■ DESCRIPTION OF THE TASK ■
Word for word, retype the lines from the one containing "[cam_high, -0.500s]" to the one containing "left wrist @" below, keeping both end lines and dropping the pictures.

■ TASK DATA ■
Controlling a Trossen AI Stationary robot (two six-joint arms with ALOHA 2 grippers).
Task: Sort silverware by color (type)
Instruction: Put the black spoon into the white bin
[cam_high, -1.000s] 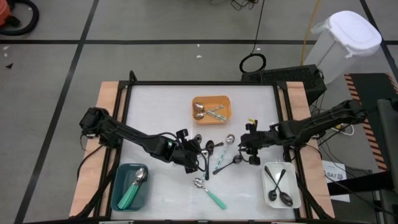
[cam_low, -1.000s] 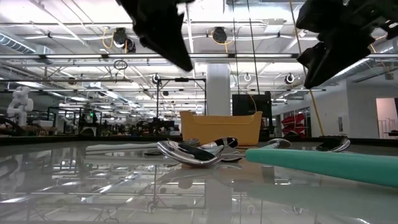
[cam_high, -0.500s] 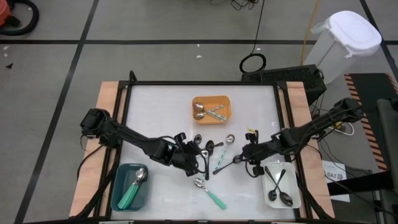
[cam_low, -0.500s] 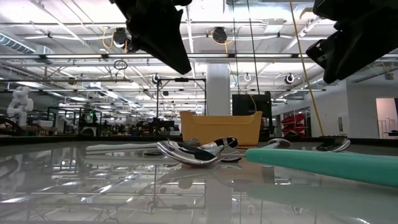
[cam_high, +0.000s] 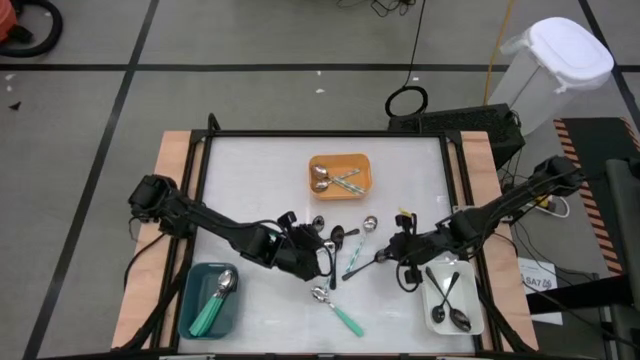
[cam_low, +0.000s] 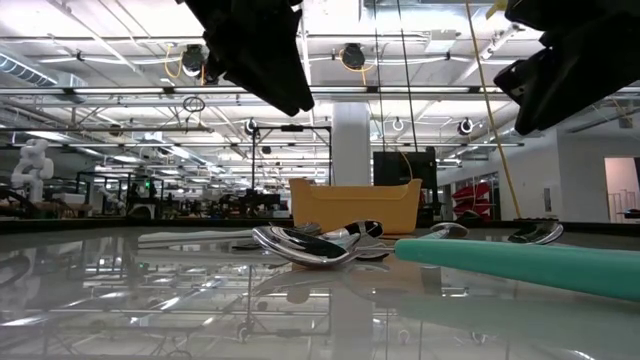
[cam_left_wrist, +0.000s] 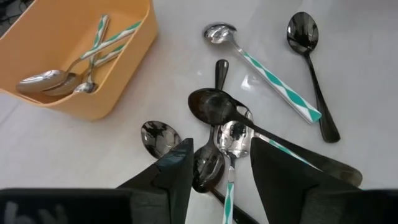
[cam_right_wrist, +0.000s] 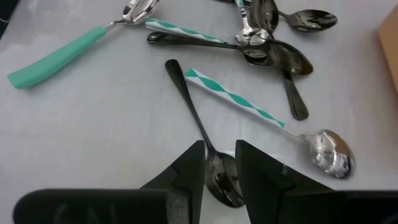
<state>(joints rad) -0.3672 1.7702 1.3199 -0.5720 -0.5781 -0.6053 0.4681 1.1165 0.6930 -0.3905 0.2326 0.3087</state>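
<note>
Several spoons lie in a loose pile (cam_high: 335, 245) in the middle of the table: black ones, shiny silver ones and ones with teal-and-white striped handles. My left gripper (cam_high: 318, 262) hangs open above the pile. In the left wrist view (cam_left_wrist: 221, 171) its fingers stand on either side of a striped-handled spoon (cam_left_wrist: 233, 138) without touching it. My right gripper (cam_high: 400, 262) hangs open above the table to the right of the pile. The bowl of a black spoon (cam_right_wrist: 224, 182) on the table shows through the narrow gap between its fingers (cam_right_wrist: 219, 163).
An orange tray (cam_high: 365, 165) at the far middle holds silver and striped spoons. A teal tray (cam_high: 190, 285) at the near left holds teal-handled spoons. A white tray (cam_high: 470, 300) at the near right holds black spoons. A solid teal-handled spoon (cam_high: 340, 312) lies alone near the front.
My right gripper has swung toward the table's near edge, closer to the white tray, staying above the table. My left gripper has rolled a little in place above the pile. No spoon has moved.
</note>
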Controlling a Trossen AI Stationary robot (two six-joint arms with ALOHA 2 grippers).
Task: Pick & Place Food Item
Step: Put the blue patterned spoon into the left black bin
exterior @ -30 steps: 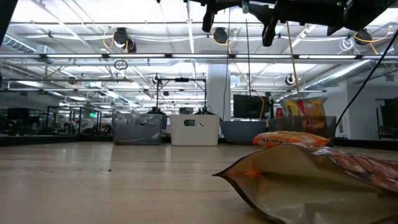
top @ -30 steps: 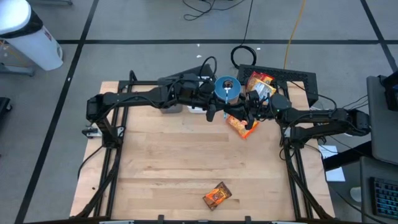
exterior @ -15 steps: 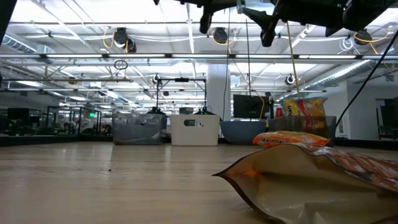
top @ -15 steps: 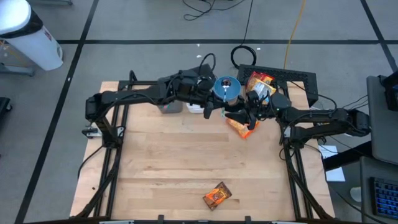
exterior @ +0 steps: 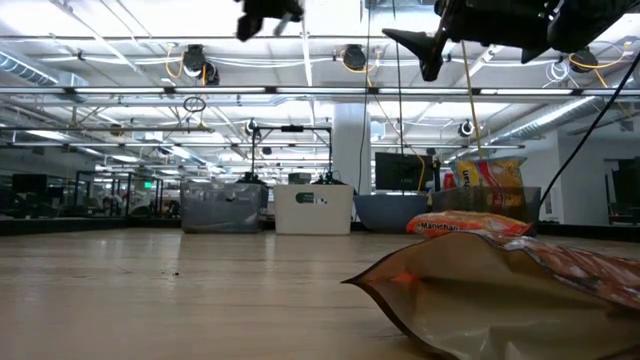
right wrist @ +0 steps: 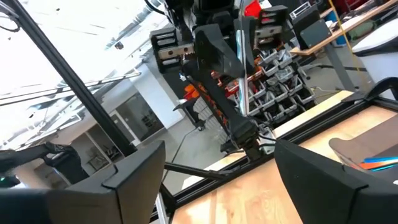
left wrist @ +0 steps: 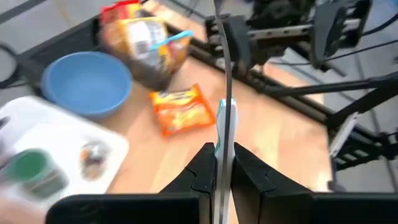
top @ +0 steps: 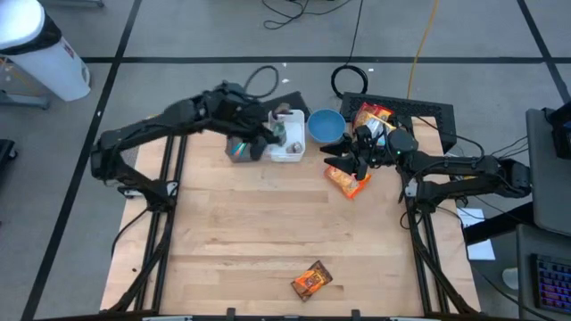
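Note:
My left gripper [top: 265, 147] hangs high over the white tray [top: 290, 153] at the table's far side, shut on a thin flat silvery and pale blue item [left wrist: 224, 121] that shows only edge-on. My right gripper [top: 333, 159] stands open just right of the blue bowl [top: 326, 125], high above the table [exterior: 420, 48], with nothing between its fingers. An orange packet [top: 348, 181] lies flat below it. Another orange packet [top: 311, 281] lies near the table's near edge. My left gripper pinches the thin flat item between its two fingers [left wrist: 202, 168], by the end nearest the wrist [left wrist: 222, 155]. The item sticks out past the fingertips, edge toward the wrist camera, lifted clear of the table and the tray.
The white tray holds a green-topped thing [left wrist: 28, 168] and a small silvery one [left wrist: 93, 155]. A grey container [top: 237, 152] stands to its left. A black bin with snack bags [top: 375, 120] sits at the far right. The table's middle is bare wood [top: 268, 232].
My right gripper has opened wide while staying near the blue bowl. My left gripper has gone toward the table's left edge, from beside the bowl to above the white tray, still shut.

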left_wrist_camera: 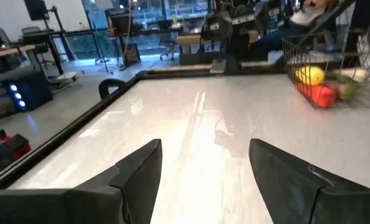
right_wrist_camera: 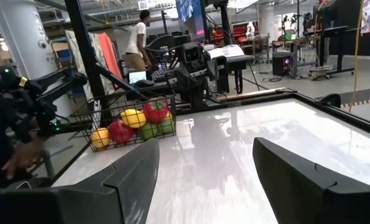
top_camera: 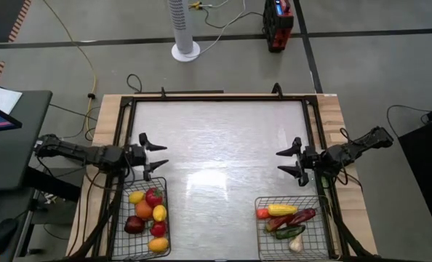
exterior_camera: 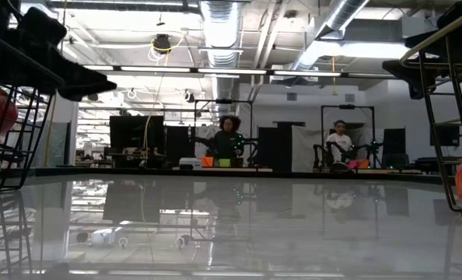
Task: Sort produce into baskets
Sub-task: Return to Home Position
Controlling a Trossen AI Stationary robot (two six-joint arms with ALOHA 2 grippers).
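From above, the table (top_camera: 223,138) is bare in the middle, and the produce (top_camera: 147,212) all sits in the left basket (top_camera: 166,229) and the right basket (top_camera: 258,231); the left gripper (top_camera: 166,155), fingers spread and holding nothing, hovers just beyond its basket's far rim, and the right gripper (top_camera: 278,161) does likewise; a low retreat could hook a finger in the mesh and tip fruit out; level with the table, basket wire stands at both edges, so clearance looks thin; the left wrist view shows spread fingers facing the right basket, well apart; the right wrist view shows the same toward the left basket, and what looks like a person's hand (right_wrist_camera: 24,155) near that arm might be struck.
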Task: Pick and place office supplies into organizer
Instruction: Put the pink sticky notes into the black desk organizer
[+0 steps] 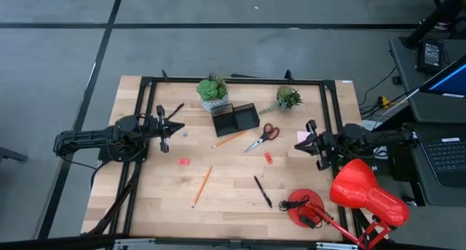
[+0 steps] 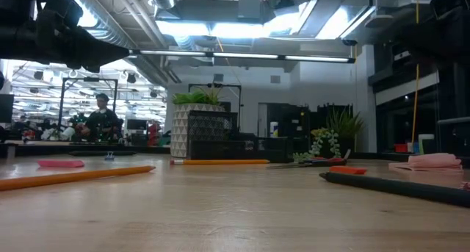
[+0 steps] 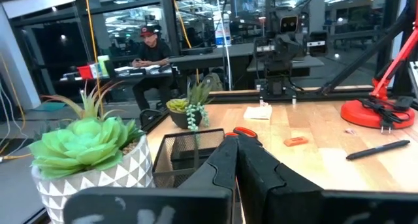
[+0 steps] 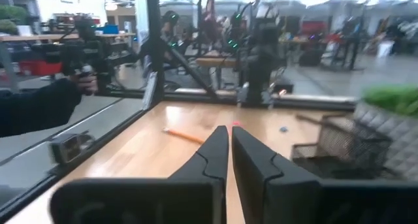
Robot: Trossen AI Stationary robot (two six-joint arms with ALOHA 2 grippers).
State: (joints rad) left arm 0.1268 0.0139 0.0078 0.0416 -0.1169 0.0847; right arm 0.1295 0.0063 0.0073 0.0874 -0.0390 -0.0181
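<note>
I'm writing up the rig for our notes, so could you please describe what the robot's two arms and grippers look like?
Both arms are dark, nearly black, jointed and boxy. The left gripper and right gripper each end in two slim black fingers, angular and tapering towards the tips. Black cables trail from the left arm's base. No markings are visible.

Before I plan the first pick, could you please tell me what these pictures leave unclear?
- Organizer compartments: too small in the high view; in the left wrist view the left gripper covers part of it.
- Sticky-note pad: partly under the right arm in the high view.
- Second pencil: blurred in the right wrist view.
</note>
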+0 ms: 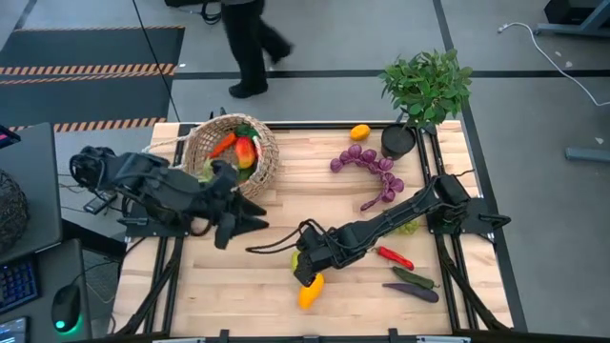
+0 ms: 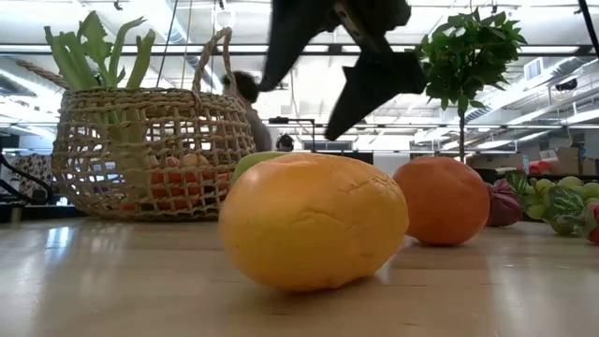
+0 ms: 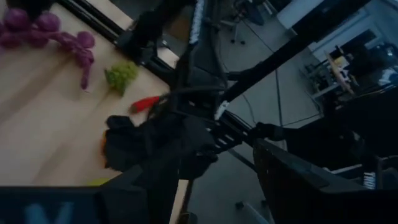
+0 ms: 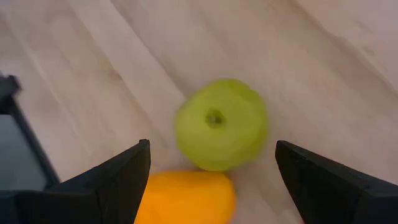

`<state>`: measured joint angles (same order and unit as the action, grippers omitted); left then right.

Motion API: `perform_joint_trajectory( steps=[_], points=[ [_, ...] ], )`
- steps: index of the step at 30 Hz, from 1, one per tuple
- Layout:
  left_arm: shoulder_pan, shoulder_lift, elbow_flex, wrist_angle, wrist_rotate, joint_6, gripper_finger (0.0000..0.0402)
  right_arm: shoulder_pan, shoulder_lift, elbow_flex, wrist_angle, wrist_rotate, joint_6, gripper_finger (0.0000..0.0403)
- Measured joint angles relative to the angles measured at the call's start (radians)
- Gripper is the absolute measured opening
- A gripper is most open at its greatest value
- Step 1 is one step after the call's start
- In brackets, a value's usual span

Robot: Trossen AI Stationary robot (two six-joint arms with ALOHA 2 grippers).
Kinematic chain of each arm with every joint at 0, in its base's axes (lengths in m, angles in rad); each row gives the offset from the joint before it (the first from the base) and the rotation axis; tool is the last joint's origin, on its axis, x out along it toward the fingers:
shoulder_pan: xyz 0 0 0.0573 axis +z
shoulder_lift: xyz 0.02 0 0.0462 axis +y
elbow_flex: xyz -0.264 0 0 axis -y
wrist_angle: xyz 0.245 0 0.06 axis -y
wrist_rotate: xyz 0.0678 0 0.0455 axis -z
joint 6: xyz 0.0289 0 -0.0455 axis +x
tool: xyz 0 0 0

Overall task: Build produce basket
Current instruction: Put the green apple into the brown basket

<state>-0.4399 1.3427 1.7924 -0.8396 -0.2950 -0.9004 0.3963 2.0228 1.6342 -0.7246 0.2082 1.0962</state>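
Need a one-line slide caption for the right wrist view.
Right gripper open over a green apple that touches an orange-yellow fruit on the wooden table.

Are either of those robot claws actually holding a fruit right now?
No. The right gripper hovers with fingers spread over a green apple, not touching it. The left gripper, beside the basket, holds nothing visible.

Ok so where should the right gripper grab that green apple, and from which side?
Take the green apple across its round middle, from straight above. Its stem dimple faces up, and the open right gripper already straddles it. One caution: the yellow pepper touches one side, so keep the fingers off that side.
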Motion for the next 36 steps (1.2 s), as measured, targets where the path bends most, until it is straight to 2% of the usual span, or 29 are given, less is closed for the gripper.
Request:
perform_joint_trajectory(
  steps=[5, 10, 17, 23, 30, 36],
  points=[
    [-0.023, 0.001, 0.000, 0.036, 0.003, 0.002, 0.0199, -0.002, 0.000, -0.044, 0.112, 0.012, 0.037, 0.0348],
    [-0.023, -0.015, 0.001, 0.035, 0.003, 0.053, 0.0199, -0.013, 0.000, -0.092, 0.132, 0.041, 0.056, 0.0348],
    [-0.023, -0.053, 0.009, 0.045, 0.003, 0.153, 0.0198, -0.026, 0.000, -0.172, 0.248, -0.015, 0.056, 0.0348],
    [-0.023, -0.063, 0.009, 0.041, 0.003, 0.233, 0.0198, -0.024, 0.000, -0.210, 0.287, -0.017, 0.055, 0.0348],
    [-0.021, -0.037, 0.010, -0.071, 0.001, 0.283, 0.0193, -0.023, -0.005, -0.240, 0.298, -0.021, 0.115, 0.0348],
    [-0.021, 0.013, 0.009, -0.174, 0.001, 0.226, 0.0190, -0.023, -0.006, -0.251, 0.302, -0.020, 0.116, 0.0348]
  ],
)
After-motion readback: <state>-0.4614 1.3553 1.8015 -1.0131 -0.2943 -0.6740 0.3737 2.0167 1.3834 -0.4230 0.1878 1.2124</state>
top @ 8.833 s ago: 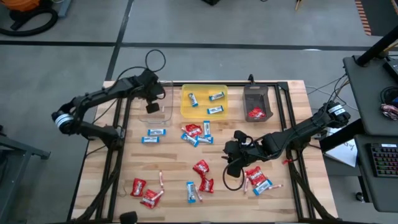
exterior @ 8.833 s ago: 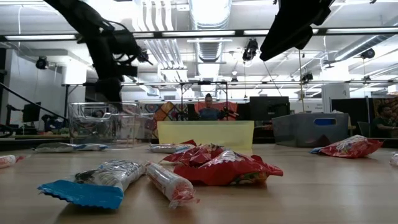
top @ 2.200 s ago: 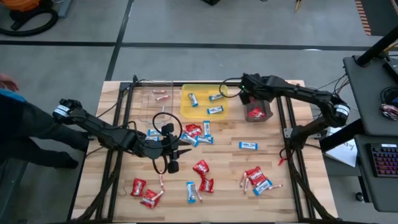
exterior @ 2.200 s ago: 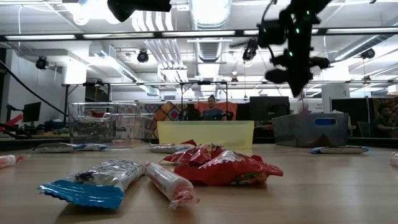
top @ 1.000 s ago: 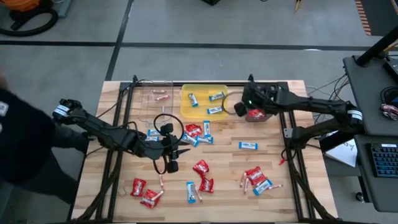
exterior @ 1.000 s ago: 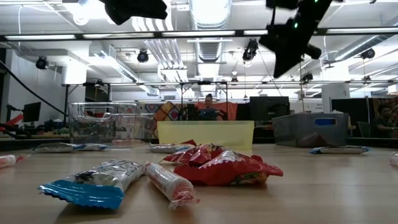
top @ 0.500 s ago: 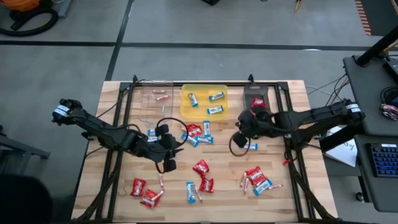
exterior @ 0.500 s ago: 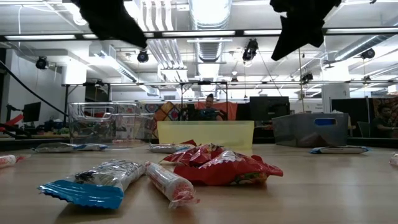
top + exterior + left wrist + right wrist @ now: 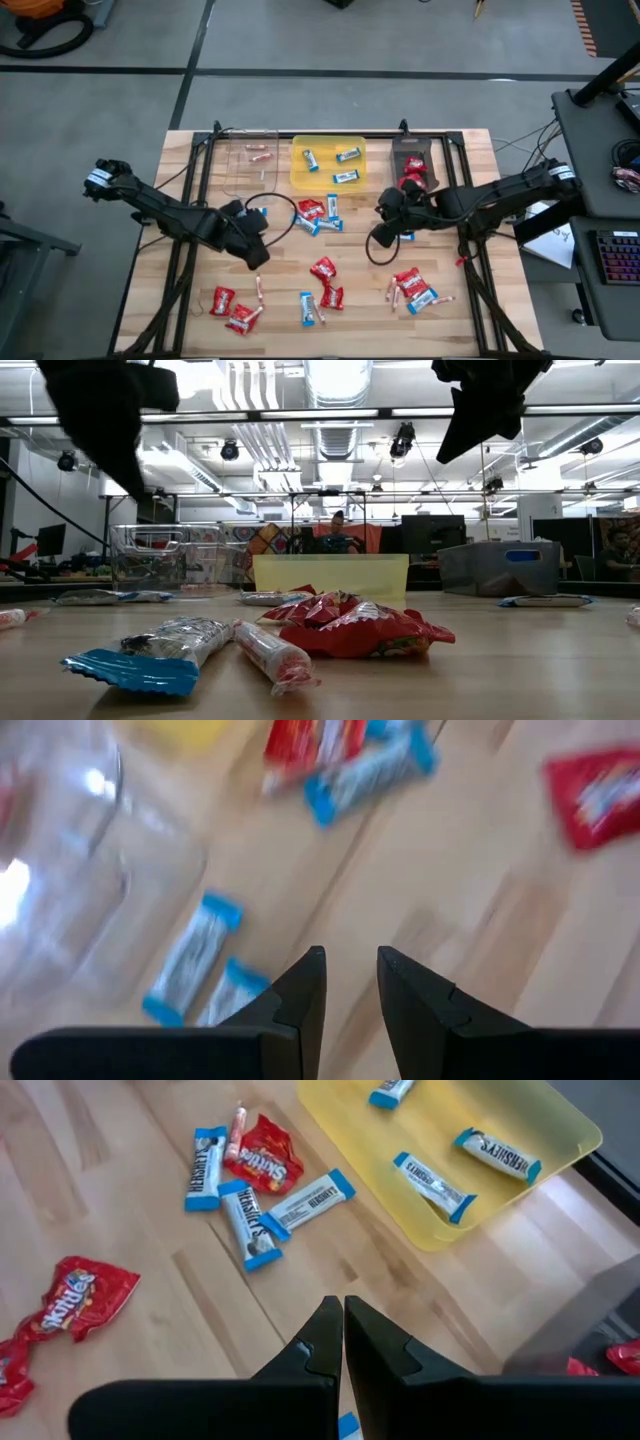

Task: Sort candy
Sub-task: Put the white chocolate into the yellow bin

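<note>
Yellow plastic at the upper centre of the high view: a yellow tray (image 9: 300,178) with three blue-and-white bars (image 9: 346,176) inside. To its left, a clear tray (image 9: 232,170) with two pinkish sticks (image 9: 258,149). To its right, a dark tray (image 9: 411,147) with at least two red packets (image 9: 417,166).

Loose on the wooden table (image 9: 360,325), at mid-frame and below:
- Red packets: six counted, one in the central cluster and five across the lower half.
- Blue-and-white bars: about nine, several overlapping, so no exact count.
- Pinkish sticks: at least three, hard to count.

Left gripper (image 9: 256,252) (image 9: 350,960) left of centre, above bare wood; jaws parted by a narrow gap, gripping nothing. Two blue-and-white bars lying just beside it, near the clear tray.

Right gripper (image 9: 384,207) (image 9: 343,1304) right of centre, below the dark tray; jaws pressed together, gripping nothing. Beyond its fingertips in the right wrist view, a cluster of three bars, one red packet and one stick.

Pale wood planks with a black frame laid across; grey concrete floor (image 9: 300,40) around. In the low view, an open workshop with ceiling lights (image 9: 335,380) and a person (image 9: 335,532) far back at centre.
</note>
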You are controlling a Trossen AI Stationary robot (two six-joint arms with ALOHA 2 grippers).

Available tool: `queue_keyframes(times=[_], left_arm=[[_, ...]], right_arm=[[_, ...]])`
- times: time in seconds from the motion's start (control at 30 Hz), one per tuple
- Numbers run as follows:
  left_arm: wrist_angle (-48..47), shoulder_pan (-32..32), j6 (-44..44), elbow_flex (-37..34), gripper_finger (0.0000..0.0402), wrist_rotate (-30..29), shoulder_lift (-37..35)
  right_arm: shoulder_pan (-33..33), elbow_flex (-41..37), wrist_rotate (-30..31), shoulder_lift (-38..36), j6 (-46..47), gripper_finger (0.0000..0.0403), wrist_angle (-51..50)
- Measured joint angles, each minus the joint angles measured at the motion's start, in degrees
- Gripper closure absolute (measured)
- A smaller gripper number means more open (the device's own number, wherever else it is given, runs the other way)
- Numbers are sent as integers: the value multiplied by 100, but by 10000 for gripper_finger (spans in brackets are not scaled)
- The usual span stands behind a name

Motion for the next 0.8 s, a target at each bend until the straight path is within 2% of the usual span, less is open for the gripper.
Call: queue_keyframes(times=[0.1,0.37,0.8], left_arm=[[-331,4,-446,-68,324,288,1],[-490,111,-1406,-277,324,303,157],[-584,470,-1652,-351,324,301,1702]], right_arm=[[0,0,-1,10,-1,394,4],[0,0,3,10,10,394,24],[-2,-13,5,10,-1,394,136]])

■ REPLY TO THE TASK ■
[cam_high, -0.500s] 
[cam_low, -0.500s] 
[cam_high, +0.000s] 
[cam_low, +0.000s] 
[cam_left_wrist, +0.000s] 
[cam_right_wrist, +0.000s] 
<state>(joints rad) -0.3672 1.7702 1.3199 -0.5720 -0.5781 -0.6053 0.4681 1.1165 0.6930 -0.3905 0.2326 0.3087</state>
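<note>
Several spoons lie in a loose pile (cam_high: 335, 245) in the middle of the table: black ones, shiny silver ones and ones with teal-and-white striped handles. My left gripper (cam_high: 318, 262) hangs open above the pile. In the left wrist view (cam_left_wrist: 221, 171) its fingers stand on either side of a striped-handled spoon (cam_left_wrist: 233, 138) without touching it. My right gripper (cam_high: 400, 262) hangs open above the table to the right of the pile. The bowl of a black spoon (cam_right_wrist: 224, 182) on the table shows through the narrow gap between its fingers (cam_right_wrist: 219, 163).
An orange tray (cam_high: 365, 165) at the far middle holds silver and striped spoons. A teal tray (cam_high: 190, 285) at the near left holds teal-handled spoons. A white tray (cam_high: 470, 300) at the near right holds black spoons. A solid teal-handled spoon (cam_high: 340, 312) lies alone near the front.
My right gripper has swung toward the table's near edge, closer to the white tray, staying above the table. My left gripper has rolled a little in place above the pile. No spoon has moved.
</note>
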Controlling a Trossen AI Stationary robot (two six-joint arms with ALOHA 2 grippers).
Task: Pick & Place Food Item
Step: Put the blue patterned spoon into the left black bin
exterior @ -30 steps: 
top @ -30 steps: 
exterior @ -15 steps: 
top @ -15 steps: 
exterior @ +0 steps: 
right wrist @ +0 steps: 
left wrist @ +0 steps: 

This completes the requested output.